Applying these principles, Plaintiffs assertion that his occupation under the Policy is “ophthalmic surgeon” is ultimately untenable given the plain terms of the Policy. The Policy clearly states that “your occupation means the occupation (or occupations, if more than one) in which you are regularly engaged at the time you become disabled.” (Def's SOMF, Ex. 1 at *12.) At the time of Plaintiffs disability, he was a medical doctor, board-certified in ophthalmology. Plaintiff performed all the duties of an ophthalmologist, including surgery, until July 2019. (Id. ¶¶ 1-3.) During this litigation, Plaintiff has represented that he is an ophthalmologist, certified by the American Board of Ophthalmology, and that he is a pediatric ophthalmologist. (Def's SOMF, Ex. 26 at 17:13-23.) Plaintiff himself admitted that at no point has he limited his medical practice to ophthalmic surgery. (Id. at 100:10-101:7.) Moreover, Plaintiff acknowledges that he presently continues to treat patients as a board-certified ophthalmologist, with the exception of performing surgical procedures. (Id. at 75:5-18.) There is, therefore, no genuine dispute that Plaintiff's occupation in July 2019 was, and now continues to be, ophthalmologist.

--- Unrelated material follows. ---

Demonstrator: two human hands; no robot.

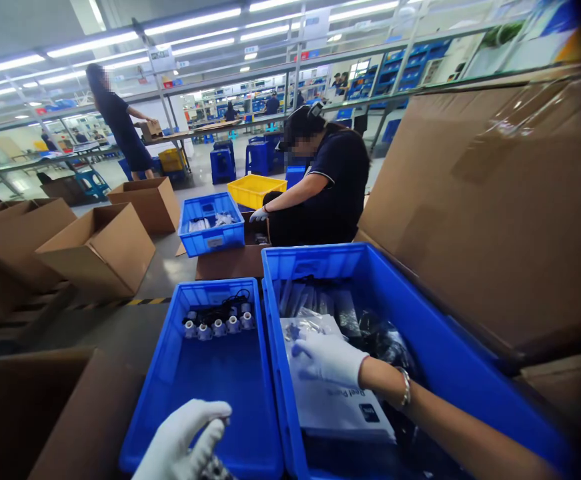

Nevertheless, Plaintiff insists that because the insurance application documents are incorporated into the Policy, and because Plaintiff represented his occupation as “ophthalmic surgeon” on the Policy application, he must be considered an “ophthalmic surgeon” for purposes of assessing his total disability claim. But the notion that Plaintiffs own, unilateral representation as to his occupation in the 1993 application either conflicts with or supersedes the unambiguous terms of the Policy amounts to an overly strained reading of the contract at issue. Although integrated into the Policy, the occupation set forth in the Plaintiffs application is not a conclusive contractual definition, nor could it be given that the Policy clearly defines the term occupation elsewhere. (Def.'s SOMF, Ex. 1 at * 12.) Similarly, the integration of the application into the Policy does not give rise to a contractual ambiguity. “That Plaintiff indicated in [an] insurance application[] what his occupation was at that time he applied for insurance coverage is of no consequence . . . and [Plaintiff] asks the Court to find an ambiguity where one does not exist.” Signal v. Gen. Am. Life Ins. Co., No. 13-169, 2014 WL 4978380, at *10 (W.D. Pa. Oct. 6, 2014). In the face of an unambiguous contractual definition, the Court “has no power to rewrite the contract of the parties by substituting a new or different provision from what is clearly expressed in the instrument.” East Brunswick Sewerage Auth. v. East Mill Assocs., Inc., 838 A.2d 494, 497 ( N.J.Super.Ct.App.Div. 2004).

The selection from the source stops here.